The data:

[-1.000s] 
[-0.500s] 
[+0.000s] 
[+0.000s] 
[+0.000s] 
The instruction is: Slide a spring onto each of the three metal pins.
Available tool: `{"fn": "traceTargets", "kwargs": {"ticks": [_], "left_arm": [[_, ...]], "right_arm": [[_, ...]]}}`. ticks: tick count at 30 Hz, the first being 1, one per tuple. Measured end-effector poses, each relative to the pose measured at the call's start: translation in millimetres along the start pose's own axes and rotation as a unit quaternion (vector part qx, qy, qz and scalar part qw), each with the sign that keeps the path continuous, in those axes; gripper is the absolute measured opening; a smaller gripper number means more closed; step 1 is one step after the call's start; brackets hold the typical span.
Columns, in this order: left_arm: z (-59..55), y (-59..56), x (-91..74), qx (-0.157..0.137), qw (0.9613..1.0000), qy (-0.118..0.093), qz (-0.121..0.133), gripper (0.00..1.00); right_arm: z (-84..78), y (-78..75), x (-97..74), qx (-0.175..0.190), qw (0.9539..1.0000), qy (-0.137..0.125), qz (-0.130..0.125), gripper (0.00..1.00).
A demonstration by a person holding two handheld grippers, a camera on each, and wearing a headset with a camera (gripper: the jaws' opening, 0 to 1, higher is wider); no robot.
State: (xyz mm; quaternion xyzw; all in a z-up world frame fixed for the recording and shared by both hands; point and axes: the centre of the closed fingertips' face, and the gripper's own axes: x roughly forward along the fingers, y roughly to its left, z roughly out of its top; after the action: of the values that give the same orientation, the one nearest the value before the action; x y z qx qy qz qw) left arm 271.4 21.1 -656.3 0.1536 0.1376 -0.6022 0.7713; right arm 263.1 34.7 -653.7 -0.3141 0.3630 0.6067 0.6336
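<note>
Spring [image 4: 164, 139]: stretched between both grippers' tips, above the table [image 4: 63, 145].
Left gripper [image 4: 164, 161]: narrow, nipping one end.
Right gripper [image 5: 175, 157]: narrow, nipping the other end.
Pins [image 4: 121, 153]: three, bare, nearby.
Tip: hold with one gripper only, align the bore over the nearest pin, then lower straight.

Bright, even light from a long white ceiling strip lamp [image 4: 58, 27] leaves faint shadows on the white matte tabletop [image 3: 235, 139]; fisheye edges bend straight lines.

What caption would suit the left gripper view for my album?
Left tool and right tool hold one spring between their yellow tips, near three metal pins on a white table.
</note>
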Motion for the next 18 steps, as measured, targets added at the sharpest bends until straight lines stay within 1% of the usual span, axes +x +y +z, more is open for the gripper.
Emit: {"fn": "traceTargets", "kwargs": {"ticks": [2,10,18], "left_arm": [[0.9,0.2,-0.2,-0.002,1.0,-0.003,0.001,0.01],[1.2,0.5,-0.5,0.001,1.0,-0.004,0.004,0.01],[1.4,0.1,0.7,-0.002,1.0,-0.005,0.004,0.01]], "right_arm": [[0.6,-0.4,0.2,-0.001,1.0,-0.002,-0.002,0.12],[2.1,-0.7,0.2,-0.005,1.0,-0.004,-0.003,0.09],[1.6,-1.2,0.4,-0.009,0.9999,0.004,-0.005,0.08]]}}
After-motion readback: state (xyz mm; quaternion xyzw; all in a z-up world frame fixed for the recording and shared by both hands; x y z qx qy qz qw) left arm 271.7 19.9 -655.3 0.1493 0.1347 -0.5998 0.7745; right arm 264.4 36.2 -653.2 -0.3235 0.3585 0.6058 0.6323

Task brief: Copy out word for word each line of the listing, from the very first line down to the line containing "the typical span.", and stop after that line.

Solution to the problem:
[-1.000s] 
[-0.500s] 
[+0.000s] 
[+0.000s] 
[+0.000s] 
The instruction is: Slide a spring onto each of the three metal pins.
Available tool: `{"fn": "traceTargets", "kwargs": {"ticks": [_], "left_arm": [[_, ...]], "right_arm": [[_, ...]]}}`. ticks: tick count at 30 Hz, the first being 1, one per tuple. Measured end-effector poses, each relative to the pose measured at the call's start: translation in millimetres along the start pose's own axes and rotation as a unit quaternion (vector part qx, qy, qz and scalar part qw), each with the sign that keeps the path continuous, in those axes; gripper is the absolute measured opening; a smaller gripper number means more closed; step 1 is one step after the call's start; brackets hold the typical span.

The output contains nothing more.